- Work instruction
When writing out the listing below, reproduce every word exactly and skip the pictures.

- Data below
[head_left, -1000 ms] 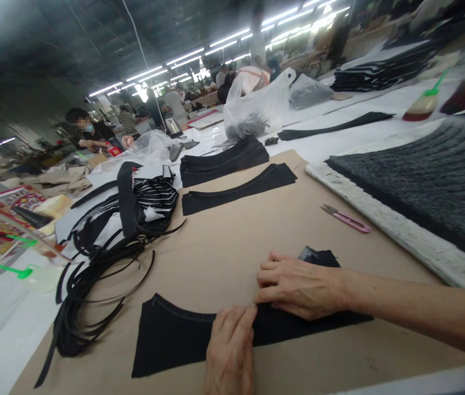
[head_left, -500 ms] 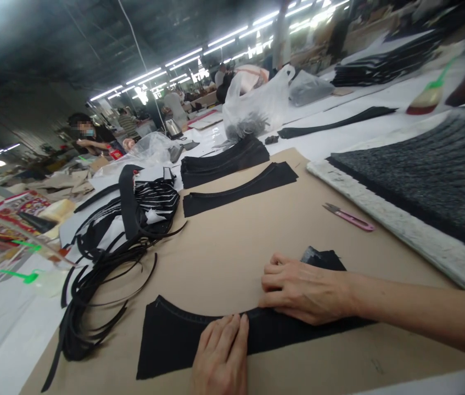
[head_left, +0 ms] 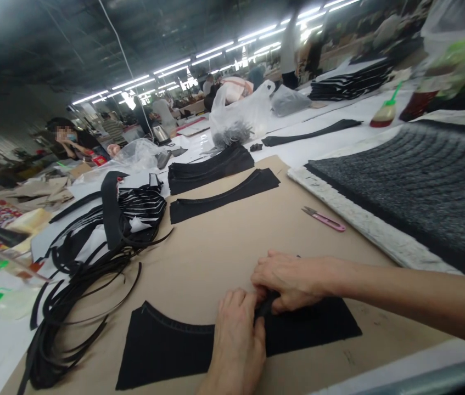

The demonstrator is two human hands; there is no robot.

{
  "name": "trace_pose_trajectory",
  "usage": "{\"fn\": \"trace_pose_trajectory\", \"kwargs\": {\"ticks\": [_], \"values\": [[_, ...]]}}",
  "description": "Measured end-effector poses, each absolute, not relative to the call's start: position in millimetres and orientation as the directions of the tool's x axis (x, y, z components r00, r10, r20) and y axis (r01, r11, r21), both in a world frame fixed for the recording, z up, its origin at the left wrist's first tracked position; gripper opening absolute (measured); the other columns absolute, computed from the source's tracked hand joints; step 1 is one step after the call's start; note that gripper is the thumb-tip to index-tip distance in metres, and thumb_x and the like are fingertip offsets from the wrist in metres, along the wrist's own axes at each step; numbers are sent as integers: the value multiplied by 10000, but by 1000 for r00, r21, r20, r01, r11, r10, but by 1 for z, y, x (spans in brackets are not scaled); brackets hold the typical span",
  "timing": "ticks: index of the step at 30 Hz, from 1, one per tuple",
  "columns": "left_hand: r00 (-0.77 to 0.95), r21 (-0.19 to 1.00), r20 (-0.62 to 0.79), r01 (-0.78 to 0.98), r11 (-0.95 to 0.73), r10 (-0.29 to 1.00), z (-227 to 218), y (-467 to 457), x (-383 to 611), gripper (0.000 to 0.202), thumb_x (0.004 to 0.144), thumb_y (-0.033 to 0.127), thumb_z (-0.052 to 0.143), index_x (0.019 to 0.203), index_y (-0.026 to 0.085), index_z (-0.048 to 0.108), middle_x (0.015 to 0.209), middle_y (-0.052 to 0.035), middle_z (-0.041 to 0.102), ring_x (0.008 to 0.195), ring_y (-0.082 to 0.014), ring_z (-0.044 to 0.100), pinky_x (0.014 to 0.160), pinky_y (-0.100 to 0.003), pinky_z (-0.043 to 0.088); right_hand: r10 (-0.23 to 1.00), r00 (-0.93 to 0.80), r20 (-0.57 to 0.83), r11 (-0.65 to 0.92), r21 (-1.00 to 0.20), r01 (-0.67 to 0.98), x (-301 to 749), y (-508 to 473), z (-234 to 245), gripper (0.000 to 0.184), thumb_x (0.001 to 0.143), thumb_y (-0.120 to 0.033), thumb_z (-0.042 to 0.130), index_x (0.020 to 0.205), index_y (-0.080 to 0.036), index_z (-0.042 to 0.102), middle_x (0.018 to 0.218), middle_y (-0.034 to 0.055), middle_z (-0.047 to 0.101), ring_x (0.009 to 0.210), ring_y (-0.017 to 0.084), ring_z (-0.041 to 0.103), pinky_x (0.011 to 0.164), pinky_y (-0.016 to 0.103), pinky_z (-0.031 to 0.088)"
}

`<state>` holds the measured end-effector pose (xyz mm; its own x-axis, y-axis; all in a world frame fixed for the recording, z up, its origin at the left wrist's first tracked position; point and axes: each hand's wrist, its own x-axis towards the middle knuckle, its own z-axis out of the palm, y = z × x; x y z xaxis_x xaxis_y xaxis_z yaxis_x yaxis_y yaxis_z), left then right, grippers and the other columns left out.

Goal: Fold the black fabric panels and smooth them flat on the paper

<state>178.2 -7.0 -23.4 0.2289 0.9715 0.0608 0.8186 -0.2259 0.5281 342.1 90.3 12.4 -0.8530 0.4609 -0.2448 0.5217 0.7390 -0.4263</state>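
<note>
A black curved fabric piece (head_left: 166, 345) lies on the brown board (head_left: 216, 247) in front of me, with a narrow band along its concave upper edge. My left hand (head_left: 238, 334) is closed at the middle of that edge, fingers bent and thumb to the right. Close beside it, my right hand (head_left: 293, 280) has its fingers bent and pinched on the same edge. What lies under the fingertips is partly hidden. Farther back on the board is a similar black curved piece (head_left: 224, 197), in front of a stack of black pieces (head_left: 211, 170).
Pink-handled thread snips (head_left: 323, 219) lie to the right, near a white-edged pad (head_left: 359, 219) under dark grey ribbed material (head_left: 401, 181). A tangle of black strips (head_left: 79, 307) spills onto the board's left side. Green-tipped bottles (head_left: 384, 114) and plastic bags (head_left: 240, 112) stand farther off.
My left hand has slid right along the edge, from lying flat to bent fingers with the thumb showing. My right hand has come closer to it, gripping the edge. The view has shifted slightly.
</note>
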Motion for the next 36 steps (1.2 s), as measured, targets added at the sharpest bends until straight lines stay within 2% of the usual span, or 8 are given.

- Finished exercise
[head_left, -1000 ms] 
[head_left, -500 ms] 
[head_left, +0 ms] 

The demonstrator is two human hands; there is no robot.

{
  "name": "trace_pose_trajectory",
  "usage": "{\"fn\": \"trace_pose_trajectory\", \"kwargs\": {\"ticks\": [_], \"values\": [[_, ...]]}}",
  "description": "Measured end-effector poses, each absolute, not relative to the call's start: position in millimetres and orientation as the directions of the tool's x axis (x, y, z components r00, r10, r20) and y axis (r01, r11, r21), both in a world frame fixed for the recording, z up, its origin at the left wrist's first tracked position; gripper opening absolute (measured); the other columns absolute, computed from the source's tracked hand joints; step 1 is one step after the call's start; note that gripper is the thumb-tip to index-tip distance in metres, and thumb_x and the like are fingertip offsets from the wrist in metres, along the wrist's own axes at each step; numbers are sent as integers: the value multiplied by 10000, but by 1000 for r00, r21, r20, r01, r11, r10, but by 1 for z, y, x (spans in brackets are not scaled); brackets hold the typical span",
  "timing": "ticks: index of the step at 30 Hz, from 1, one per tuple",
  "columns": "left_hand: r00 (-0.77 to 0.95), r21 (-0.19 to 1.00), r20 (-0.62 to 0.79), r01 (-0.78 to 0.98), r11 (-0.95 to 0.73), r10 (-0.29 to 1.00), z (-227 to 218), y (-467 to 457), x (-383 to 611), gripper (0.000 to 0.202), thumb_x (0.004 to 0.144), thumb_y (-0.033 to 0.127), thumb_z (-0.052 to 0.143), index_x (0.019 to 0.203), index_y (-0.026 to 0.085), index_z (-0.048 to 0.108), middle_x (0.015 to 0.209), middle_y (-0.052 to 0.035), middle_z (-0.041 to 0.102), ring_x (0.008 to 0.195), ring_y (-0.082 to 0.014), ring_z (-0.044 to 0.100), pinky_x (0.014 to 0.160), pinky_y (-0.100 to 0.003), pinky_z (-0.043 to 0.088); right_hand: r10 (-0.23 to 1.00), r00 (-0.93 to 0.80), r20 (-0.57 to 0.83), r11 (-0.65 to 0.92), r21 (-1.00 to 0.20), r01 (-0.67 to 0.98), x (-301 to 749), y (-508 to 473), z (-234 to 245), gripper (0.000 to 0.184), thumb_x (0.001 to 0.143), thumb_y (-0.120 to 0.033), thumb_z (-0.042 to 0.130), index_x (0.020 to 0.205), index_y (-0.080 to 0.036), index_z (-0.042 to 0.102), middle_x (0.018 to 0.218), middle_y (-0.034 to 0.055), middle_z (-0.047 to 0.101), ring_x (0.009 to 0.210), ring_y (-0.017 to 0.084), ring_z (-0.041 to 0.103), pinky_x (0.011 to 0.164), pinky_y (-0.016 to 0.103), pinky_z (-0.031 to 0.088)"
}

`<state>` holds the measured end-effector pose (xyz mm; its own x-axis, y-axis; all in a world frame fixed for the recording, z up, its origin at the left wrist's first tracked position; point and axes: each hand's wrist, its own x-axis towards the middle knuckle, its own z-axis out of the palm, y = z × x; x y z xaxis_x xaxis_y xaxis_z yaxis_x yaxis_y yaxis_z), left then right, grippers and the other columns left out.

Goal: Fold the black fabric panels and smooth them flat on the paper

<state>178.2 -7.0 -23.4 0.2289 0.9715 0.0608 0.8186 -0.2259 0.5281 342.1 90.3 12.4 -0.8530 0.4609 -0.2448 0.5217 0.7390 -0.4263</state>
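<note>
A black curved fabric piece (head_left: 166, 345) lies on the brown board (head_left: 216, 247) in front of me, with a narrow band along its concave upper edge. My left hand (head_left: 238, 334) is closed at the middle of that edge, fingers bent and thumb to the right. Close beside it, my right hand (head_left: 293, 280) has its fingers bent and pinched on the same edge. What lies under the fingertips is partly hidden. Farther back on the board is a similar black curved piece (head_left: 224, 197), in front of a stack of black pieces (head_left: 211, 170).
Pink-handled thread snips (head_left: 323, 219) lie to the right, near a white-edged pad (head_left: 359, 219) under dark grey ribbed material (head_left: 401, 181). A tangle of black strips (head_left: 79, 307) spills onto the board's left side. Green-tipped bottles (head_left: 384, 114) and plastic bags (head_left: 240, 112) stand farther off.
My left hand has slid right along the edge, from lying flat to bent fingers with the thumb showing. My right hand has come closer to it, gripping the edge. The view has shifted slightly.
</note>
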Motion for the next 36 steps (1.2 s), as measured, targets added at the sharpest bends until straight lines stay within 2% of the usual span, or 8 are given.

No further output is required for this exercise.